Le travail d’après
Parmi les dimensions de nos vies qui ont été bouleversées par la crise sanitaire, il y a le travail. Le premier confinement a fait basculer des millions de salariés dans l’expérience du télétravail. Beaucoup y ont pris goût, et alors même que la situation sanitaire permettrait de retrouver les rythmes et l’organisation d’avant la crise, le télétravail s’impose comme un enjeu de dialogue social pour de nombreuses entreprises.
Si la confiance mutuelle et l’invention de règles au jour le jour avaient prévalu au plus fort de l’épidémie, il faut maintenant poser un cadre qui donne aux collectifs de travail la prévisibilité dont ils ont besoin, dans le respect des règles du droit. Casse-tête pour les employeurs, la situation peut aussi devenir source de frustration chez les salariés.

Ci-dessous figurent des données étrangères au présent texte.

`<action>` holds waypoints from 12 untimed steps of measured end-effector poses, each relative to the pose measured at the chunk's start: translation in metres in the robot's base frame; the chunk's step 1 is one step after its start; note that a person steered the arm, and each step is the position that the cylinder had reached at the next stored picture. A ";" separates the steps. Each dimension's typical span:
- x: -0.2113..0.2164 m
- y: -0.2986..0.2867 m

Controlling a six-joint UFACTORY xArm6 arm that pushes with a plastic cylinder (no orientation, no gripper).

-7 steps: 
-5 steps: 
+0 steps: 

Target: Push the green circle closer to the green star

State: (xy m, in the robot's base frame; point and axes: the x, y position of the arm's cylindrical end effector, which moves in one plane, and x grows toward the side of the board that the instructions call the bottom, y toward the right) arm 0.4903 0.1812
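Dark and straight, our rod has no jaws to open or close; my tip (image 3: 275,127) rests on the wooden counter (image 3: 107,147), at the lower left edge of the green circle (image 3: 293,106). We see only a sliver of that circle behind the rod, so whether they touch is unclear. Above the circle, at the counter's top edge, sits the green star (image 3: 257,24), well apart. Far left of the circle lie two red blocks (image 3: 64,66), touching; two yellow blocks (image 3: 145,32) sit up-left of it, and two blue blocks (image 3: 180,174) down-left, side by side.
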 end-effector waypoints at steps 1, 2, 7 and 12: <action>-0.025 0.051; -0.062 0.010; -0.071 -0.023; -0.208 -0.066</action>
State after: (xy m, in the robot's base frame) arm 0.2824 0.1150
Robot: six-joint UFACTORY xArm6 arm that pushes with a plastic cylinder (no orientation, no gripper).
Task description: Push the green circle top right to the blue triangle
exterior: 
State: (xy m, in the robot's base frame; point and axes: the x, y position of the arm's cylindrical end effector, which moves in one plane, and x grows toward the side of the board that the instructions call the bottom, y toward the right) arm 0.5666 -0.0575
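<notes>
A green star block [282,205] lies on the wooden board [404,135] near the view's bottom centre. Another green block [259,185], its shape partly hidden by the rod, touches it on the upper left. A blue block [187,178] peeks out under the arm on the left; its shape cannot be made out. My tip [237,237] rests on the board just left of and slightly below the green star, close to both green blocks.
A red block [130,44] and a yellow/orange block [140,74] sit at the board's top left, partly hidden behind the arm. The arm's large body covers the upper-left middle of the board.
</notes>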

Un moment d’autonomie accrue – lorsqu’il a fallu trouver des réponses à des questions inédites – se referme, suscitant démotivation et perte de sens, la pandémie ayant par ailleurs favorisé l’interrogation de tout un chacun sur « l’utilité sociale » de son travail. Les discussions sur les horaires, les modalités de contrôle ou les équipements du salarié à distance mettent de surcroît en lumière le caractère inadapté de nombreuses règles, pensées dans une perspective fordiste pour des travailleurs à la chaîne.

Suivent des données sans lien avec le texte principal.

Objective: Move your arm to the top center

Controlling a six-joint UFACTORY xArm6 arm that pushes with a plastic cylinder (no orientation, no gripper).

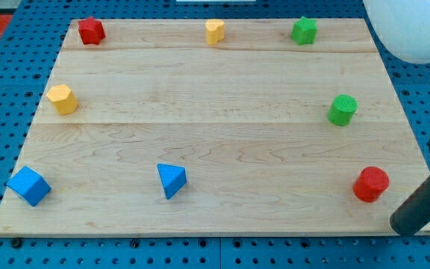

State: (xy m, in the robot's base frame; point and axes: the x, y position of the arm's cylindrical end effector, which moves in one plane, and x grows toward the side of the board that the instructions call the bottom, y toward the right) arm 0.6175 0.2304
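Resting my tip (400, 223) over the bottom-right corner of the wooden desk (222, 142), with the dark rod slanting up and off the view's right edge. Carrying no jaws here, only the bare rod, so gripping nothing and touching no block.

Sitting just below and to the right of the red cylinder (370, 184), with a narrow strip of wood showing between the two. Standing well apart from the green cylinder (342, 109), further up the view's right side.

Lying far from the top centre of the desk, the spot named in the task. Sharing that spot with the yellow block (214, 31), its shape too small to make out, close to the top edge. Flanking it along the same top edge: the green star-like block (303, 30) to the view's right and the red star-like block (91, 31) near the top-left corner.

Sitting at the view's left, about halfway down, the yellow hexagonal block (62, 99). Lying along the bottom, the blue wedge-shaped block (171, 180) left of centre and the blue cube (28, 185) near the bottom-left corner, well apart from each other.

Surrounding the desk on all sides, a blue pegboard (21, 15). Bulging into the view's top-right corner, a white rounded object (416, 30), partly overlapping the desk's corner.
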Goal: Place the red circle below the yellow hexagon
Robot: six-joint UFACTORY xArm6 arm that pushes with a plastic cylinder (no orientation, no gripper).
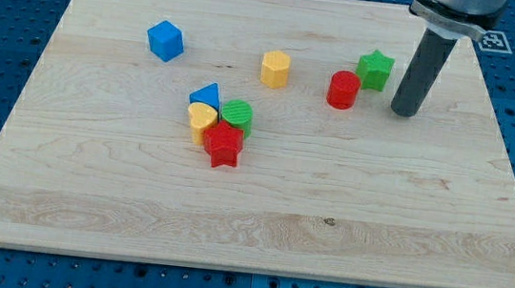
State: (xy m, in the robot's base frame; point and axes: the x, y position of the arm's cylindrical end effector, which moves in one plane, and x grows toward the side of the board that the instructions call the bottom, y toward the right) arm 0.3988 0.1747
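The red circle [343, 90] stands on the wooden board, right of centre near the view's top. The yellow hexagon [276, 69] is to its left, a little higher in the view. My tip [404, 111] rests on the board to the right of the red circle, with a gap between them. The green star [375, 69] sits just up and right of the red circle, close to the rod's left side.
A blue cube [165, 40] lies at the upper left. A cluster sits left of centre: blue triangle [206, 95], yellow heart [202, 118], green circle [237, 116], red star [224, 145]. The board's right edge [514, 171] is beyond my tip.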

Mais ces tensions témoignent surtout du fait que le travail est toujours conçu, notamment en France, comme un espace d’accomplissement, où se conquiert une capacité à agir de soi-même, au sein d’un collectif. Quand cette possibilité fait défaut, le travail devient souffrance. C’est pourquoi les discussions sur l’organisation du travail importent tant. C’est dans le travail que les individus peuvent faire la double expérience de leur autonomie et de leur interdépendance. Une dialectique essentielle, plus largement, pour les sociétés démocratiques.